Experimental fine-mapping of QTLs from scRNA-seq data
Table of Contents
Introduction
One of the fundamental problems in translating genetic associations with disease into actionable insights is identifying the molecular mechanism by which they operate. What do we mean by “identifying a molecular mechanism”? Ideally, we would identify a cell type of action, a collection of regulatory elements, a target gene, and collection of upstream regulators (e.g., Smemo et al. 2013, Claussnitzer et al. 2015, Sekar et al. 2016).
Considerable progress has been made on identifying genomic annotations enriched for associations, which can potentially be used to identify putative cell types of action (e.g., Maurano et al. 2012, Gusev et al. 2015, Finucane et al. 2015, Finucane et al. 2016). Progress has also been made on statistically identifying putative causal variants directly from genotype and phenotype, possibly using enrichments as prior information (e.g., Hormozdiari et al. 2014, Pickrell 2014, Kichaev et al. 2014, Hormozdiari et al. 2014, Chung et al. 2014, Li and Kellis 2016). Recent attention has focused on the statistical problem of identifying the target gene from genotype, phenotype, and gene expression data (e.g., Gamazon et al. 2015, Gusev et al. 2016, Mancuso et al. 2017, Zhu et al. 2018).
Together, these statistical approaches can potentially be combined to identify a putative mechanism by which a disease-associated locus causes disease risk/onset. However, they are fundamentally limited by the availability of cell type–specific molecular data at the transcriptomic and epigenomic levels, which are required to derive relevant genomic annotations. These limitations have, in part, motivated recent efforts to generate relevant single cell genomic data (e.g., Regev et al. 2017).
In parallel, experimental approaches have been developed to identify functional regulatory elements using transfected reporter constructs (e.g., Melkinov et al. 2012, Arnold et al. 2013, Tewhey et al. 2016, Ernst et al. 2016, Wang et al. 2018), or more recently, combining CRISPR-perturbation with scRNA-seq phenotyping (e.g., Adamson et al. 2016, Dixit et al. 2016, Jaitin et al. 2016, Xie et al. 2017, Datlinger et al. 2017). These approaches have been limited by the cell type in which experiments are performed.

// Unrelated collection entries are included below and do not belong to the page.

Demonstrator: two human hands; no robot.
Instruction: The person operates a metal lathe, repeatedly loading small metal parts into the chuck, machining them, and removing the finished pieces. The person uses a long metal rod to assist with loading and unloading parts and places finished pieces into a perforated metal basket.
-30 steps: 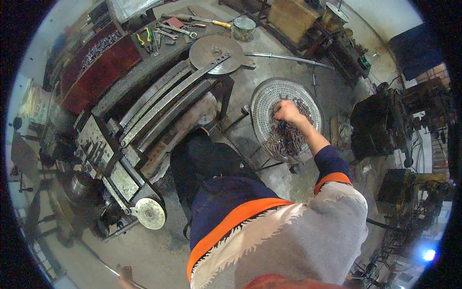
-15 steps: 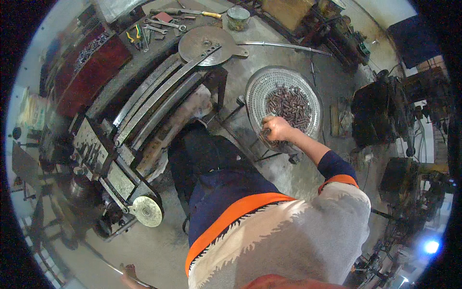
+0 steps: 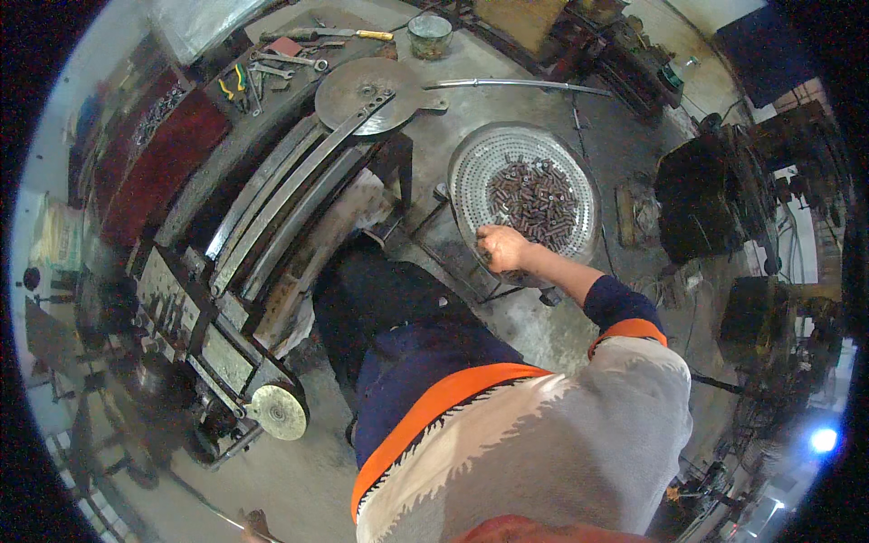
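Note:
My right hand (image 3: 502, 248) is at the near left rim of a round perforated metal basin (image 3: 468, 181). Its fingers are curled together, and whatever is between them is hidden. A heap of short dark metal pins (image 3: 534, 204) lies in the basin. At the lower left edge of the picture my left hand (image 3: 257, 523), partly cut off, closes around a thin metal rod (image 3: 213, 503). To my left stands a machine with long steel bars (image 3: 299, 195), a large round disc (image 3: 367, 93) and a smaller pale disc (image 3: 278, 412).
Wrenches (image 3: 290, 61), yellow-handled pliers (image 3: 233, 83) and a metal bucket (image 3: 430, 38) lie beyond the machine. A long bar (image 3: 525, 84) juts rightward from the large disc. A dark red bin (image 3: 167, 167) stands far left. Dark machinery (image 3: 697, 213) lines the right side.
My right hand has drawn back left from over the pins to the basin's rim. The whole view has shifted slightly. My left hand has sunk lower at the picture's edge.

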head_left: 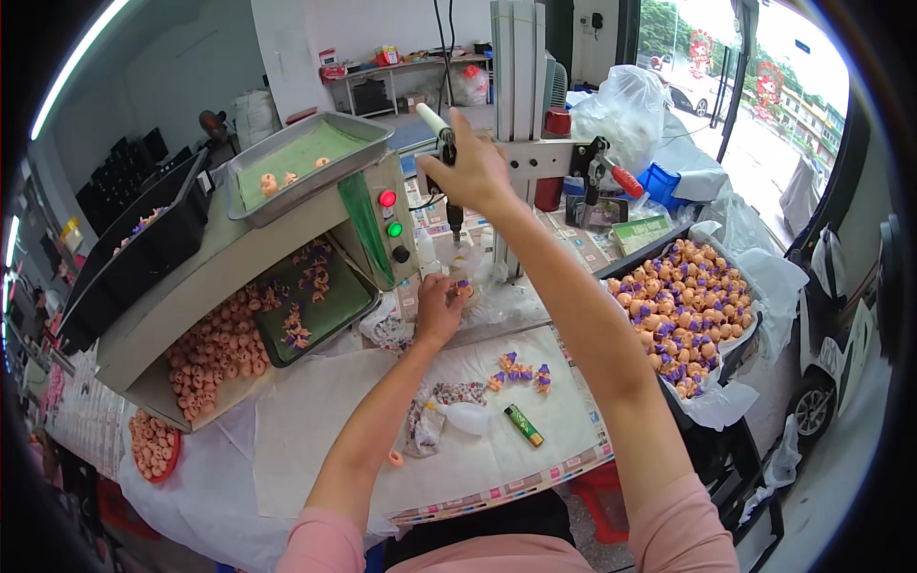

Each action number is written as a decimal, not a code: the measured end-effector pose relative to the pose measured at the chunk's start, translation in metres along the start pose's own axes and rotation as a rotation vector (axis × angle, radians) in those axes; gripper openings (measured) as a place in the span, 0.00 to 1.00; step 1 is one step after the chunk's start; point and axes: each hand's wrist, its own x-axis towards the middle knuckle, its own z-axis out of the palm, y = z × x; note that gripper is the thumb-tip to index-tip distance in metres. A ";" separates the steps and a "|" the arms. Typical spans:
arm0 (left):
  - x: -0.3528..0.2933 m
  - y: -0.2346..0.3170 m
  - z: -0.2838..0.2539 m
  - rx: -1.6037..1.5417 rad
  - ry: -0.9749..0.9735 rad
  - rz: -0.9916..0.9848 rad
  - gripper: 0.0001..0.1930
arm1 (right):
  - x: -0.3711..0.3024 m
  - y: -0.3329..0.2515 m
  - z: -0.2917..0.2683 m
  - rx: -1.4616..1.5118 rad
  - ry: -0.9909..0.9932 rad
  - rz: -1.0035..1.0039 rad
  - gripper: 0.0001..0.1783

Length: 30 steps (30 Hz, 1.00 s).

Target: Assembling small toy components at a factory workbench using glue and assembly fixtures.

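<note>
My left hand (438,309) is closed around a small peach-and-purple doll piece (464,289), mostly hidden by the fingers, beneath the black spindle (456,222) of a bench press. Higher up, my right hand (470,170) has thumb and fingers apart beside the press's white lever handle (433,119); whether it touches the lever is unclear. On the white cloth (315,430) lie several peach-and-purple pieces (521,372), a green glue-stick-like tube (523,426), a translucent white squeeze bulb (466,417) and a speckled cloth bundle (423,425).
At right, a black crate (750,339) holds many doll heads with purple parts. A boxy machine (153,334) at left has a metal tray (250,212) on top and peach heads (215,358) inside, beside a green tray (325,339). A red bowl (176,458) of peach pieces stands lower left.
</note>
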 end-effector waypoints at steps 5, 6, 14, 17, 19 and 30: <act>-0.003 0.007 -0.015 0.041 -0.005 0.027 0.12 | 0.033 -0.008 -0.004 0.783 -0.128 0.451 0.32; -0.002 0.014 -0.022 0.051 -0.027 0.005 0.13 | 0.035 -0.018 -0.023 0.787 -0.130 0.445 0.32; -0.016 -0.010 -0.044 -0.014 0.026 0.038 0.16 | -0.084 -0.053 -0.084 0.531 -0.160 -0.292 0.25; -0.040 0.046 -0.096 -0.052 -0.116 -0.150 0.17 | -0.147 -0.060 -0.085 0.421 -0.097 0.058 0.29; -0.066 0.062 -0.124 -0.083 -0.150 -0.173 0.17 | -0.194 -0.071 -0.092 0.390 -0.277 0.164 0.24; -0.203 0.091 -0.222 0.341 -0.336 -0.160 0.10 | -0.309 -0.102 -0.052 0.214 -0.716 0.349 0.22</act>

Here, we outline an alternative approach, which exploits the fact that naturally occuring stochastic variation in protein abundances of upstream regulators will lead to downstream variation in mRNA levels of target genes. This fact suggests that it could possible to identify upstream regulators, functional regulatory elements, and target genes directly from scRNA-seq data. Such an approach could avoid problems of collecting large numbers of donor individuals, and of picking the correct cell type/developmental time point a priori. Further, it could more directly answer the relevant questions for interpreting disease-associated loci. Longer term, this methodology could be extended to spatial transcriptomic measurements, allowing us to account for microenvironments and cell-cell interactions.
Setup
import anndata import numpy as np import pandas as pd import rpy2.robjects.packages import rpy2.robjects.pandas2ri import txpred.models.susie import torch import torch.utils.data as td rpy2.robjects.pandas2ri.activate() mrash = rpy2.robjects.packages.importr('mr.ash.alpha') susie = rpy2.robjects.packages.importr('susieR')
%matplotlib inline %config InlineBackend.figure_formats = set(['retina'])
import matplotlib.pyplot as plt plt.rcParams['figure.facecolor'] = 'w' plt.rcParams['font.family'] = 'Nimbus Sans'
Method
Regulatory network inference from scRNA-seq data
We assume (Sarkar and Stephens 2020) \( \DeclareMathOperator\Pois{Poisson} \DeclareMathOperator\N{\mathcal{N}} \newcommand\xiplus{x_{i+}} \newcommand\mh{\mathbf{H}} \newcommand\vb{\mathbf{b}} \newcommand\mi{\mathbf{I}} \)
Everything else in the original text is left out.